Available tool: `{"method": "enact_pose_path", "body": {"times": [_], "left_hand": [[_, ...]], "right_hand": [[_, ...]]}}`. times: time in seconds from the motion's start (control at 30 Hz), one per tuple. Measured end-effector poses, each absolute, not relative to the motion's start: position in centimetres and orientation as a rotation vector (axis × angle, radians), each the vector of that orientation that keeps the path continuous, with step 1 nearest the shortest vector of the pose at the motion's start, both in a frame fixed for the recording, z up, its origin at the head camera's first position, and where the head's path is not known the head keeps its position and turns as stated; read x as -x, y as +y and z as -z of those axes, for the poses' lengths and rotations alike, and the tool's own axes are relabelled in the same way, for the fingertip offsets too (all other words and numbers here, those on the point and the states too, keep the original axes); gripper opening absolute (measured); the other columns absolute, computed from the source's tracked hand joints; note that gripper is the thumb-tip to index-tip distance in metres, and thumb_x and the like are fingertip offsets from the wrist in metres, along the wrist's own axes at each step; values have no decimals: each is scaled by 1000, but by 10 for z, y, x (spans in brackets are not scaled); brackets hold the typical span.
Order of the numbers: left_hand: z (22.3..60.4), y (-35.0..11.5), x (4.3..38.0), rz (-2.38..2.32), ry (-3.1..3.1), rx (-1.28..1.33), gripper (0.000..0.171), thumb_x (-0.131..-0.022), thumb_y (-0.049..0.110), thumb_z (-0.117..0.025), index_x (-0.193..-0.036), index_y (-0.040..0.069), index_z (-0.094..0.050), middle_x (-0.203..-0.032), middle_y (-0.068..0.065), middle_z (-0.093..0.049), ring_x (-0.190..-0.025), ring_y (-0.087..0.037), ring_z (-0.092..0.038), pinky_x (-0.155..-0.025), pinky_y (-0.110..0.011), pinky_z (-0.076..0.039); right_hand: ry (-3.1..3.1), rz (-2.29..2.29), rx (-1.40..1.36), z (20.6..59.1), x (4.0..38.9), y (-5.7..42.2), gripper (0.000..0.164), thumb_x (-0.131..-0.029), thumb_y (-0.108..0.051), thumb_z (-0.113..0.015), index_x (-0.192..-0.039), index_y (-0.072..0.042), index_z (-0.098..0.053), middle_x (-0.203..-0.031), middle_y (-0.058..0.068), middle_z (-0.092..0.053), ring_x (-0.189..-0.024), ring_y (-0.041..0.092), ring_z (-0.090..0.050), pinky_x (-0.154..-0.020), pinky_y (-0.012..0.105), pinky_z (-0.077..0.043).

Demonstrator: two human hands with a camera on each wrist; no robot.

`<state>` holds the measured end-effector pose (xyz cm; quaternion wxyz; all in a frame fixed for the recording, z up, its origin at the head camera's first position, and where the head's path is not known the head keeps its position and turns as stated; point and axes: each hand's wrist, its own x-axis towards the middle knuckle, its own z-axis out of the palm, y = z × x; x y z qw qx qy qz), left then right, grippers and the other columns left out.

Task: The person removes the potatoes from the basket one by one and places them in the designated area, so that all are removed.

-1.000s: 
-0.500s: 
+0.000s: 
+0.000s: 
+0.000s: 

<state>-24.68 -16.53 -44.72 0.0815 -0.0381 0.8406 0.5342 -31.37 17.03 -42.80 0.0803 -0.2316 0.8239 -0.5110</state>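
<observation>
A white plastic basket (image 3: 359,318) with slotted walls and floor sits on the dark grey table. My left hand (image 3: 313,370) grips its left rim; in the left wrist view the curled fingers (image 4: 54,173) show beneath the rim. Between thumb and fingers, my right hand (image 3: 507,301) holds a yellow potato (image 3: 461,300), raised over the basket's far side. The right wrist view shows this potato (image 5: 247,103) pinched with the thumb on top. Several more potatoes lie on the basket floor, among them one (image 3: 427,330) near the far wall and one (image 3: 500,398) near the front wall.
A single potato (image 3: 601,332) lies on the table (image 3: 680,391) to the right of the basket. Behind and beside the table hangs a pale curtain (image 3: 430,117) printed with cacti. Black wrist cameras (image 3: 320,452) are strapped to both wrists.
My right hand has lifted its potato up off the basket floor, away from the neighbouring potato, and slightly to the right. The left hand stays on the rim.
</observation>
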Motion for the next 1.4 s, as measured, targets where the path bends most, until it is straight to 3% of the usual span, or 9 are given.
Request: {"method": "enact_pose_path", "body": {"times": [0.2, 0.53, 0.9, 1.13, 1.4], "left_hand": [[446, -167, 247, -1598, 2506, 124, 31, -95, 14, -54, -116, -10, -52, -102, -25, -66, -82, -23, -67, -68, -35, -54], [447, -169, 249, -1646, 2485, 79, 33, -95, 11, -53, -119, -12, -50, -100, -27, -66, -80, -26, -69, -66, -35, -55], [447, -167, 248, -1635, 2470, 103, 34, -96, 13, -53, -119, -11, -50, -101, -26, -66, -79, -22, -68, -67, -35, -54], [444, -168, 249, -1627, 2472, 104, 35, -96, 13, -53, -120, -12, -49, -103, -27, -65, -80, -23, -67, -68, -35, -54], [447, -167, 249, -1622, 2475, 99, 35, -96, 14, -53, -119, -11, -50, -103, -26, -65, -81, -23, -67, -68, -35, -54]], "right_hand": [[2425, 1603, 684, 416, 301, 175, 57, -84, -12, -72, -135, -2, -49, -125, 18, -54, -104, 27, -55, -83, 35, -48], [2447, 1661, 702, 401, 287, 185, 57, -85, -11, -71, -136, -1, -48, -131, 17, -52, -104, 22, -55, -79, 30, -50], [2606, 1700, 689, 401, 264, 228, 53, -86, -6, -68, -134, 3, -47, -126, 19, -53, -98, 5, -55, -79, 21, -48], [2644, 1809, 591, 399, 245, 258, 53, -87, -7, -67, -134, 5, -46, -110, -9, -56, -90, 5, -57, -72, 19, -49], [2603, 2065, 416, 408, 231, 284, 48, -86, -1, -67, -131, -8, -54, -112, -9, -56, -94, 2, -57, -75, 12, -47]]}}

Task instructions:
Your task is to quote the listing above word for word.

Task solution:
Available tool: `{"method": "enact_pose_path", "body": {"times": [_], "left_hand": [[_, ...]], "right_hand": [[_, ...]]}}`. times: time in seconds from the motion's start (control at 30 Hz), one per tuple. Measured end-effector poses, each absolute, not relative to the motion's start: position in centimetres and orientation as a rotation vector (axis × angle, radians), each the vector of that orientation that keeps the path continuous, with step 1 nearest the shortest vector of the pose at the motion's start, both in a frame fixed for the recording, z up, its origin at the head camera's first position, and where the head's path is not known the head keeps its position and turns as stated; read x as -x, y as +y and z as -z of those axes, for the poses' lengths and rotations alike, and the tool's own axes are relabelled in the same way, for the fingertip offsets too (all other words and numbers here, those on the point and the states too, keep the original axes); gripper opening absolute (measured); the other columns absolute, computed from the source's tracked hand joints; note that gripper is the thumb-tip to index-tip distance in metres, and thumb_x and the like are fingertip offsets from the wrist in metres, along the wrist's own axes at each step; values have no decimals: each is scaled by 1000, but by 10 for z, y, x (spans in brackets are not scaled); brackets hold the typical span.
Order of the numbers: left_hand: z (22.3..60.4), y (-35.0..11.5), x (4.3..38.0), rz (-2.38..2.32), ry (-3.1..3.1), rx (-1.28..1.33), gripper (0.000..0.171), thumb_x (-0.131..-0.022), thumb_y (-0.049..0.110), thumb_z (-0.117..0.025), index_x (-0.193..-0.036), index_y (-0.040..0.069), index_z (-0.094..0.050), middle_x (-0.203..-0.032), middle_y (-0.068..0.065), middle_z (-0.093..0.049), ring_x (-0.190..-0.025), ring_y (-0.087..0.037), ring_z (-0.092..0.038), pinky_x (-0.155..-0.025), pinky_y (-0.110..0.011), pinky_z (-0.076..0.039); right_hand: ry (-3.1..3.1), rz (-2.29..2.29), rx (-1.40..1.36), z (20.6..59.1), x (4.0..38.9), y (-5.7..42.2), gripper (0.000..0.164), thumb_x (-0.131..-0.029), thumb_y (-0.108..0.051), thumb_z (-0.113..0.015), index_x (-0.192..-0.039), index_y (-0.072..0.042), index_z (-0.098..0.053), middle_x (-0.203..-0.031), middle_y (-0.058..0.068), middle_z (-0.092..0.053), ring_x (-0.189..-0.024), ring_y (-0.041..0.092), ring_z (-0.090..0.050), pinky_x (-0.154..-0.020), pinky_y (-0.012..0.105), pinky_z (-0.077..0.043).

Demonstrator: two human hands with a camera on each wrist; no robot.

`<state>` holds the measured end-effector pose (xyz cm; quaternion wxyz; all in a frame fixed for the recording, z up, its origin at the head camera's first position, and where the head's path is not known the head keeps its position and turns as stated; point and axes: each hand's wrist, its own x-axis towards the middle knuckle, its own z-axis out of the palm, y = z × x; x y z qw qx qy qz), left then right, grippers and the other columns left out.

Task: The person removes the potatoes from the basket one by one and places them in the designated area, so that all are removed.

-1.000s: 
-0.500s: 
+0.000s: 
+0.000s: 
+0.000s: 

<state>-24.68 -16.53 -44.72 0.0815 -0.0381 0.8406 0.5342 -31.37 17.03 -42.80 0.0803 -0.2316 0.8239 -0.5110</state>
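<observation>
A white plastic basket (image 3: 359,318) with slotted walls and floor sits on the dark grey table. My left hand (image 3: 313,370) grips its left rim; in the left wrist view the curled fingers (image 4: 54,173) show beneath the rim. Between thumb and fingers, my right hand (image 3: 507,301) holds a yellow potato (image 3: 461,300), raised over the basket's far side. The right wrist view shows this potato (image 5: 247,103) pinched with the thumb on top. Several more potatoes lie on the basket floor, among them one (image 3: 427,330) near the far wall and one (image 3: 500,398) near the front wall.
A single potato (image 3: 601,332) lies on the table (image 3: 680,391) to the right of the basket. Behind and beside the table hangs a pale curtain (image 3: 430,117) printed with cacti. Black wrist cameras (image 3: 320,452) are strapped to both wrists.
My right hand has lifted its potato up off the basket floor, away from the neighbouring potato, and slightly to the right. The left hand stays on the rim.
</observation>
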Motion for the next 1.4 s, as measured, targets where the path bends most, until it is straight to 3% of the usual span, or 9 are given.
Request: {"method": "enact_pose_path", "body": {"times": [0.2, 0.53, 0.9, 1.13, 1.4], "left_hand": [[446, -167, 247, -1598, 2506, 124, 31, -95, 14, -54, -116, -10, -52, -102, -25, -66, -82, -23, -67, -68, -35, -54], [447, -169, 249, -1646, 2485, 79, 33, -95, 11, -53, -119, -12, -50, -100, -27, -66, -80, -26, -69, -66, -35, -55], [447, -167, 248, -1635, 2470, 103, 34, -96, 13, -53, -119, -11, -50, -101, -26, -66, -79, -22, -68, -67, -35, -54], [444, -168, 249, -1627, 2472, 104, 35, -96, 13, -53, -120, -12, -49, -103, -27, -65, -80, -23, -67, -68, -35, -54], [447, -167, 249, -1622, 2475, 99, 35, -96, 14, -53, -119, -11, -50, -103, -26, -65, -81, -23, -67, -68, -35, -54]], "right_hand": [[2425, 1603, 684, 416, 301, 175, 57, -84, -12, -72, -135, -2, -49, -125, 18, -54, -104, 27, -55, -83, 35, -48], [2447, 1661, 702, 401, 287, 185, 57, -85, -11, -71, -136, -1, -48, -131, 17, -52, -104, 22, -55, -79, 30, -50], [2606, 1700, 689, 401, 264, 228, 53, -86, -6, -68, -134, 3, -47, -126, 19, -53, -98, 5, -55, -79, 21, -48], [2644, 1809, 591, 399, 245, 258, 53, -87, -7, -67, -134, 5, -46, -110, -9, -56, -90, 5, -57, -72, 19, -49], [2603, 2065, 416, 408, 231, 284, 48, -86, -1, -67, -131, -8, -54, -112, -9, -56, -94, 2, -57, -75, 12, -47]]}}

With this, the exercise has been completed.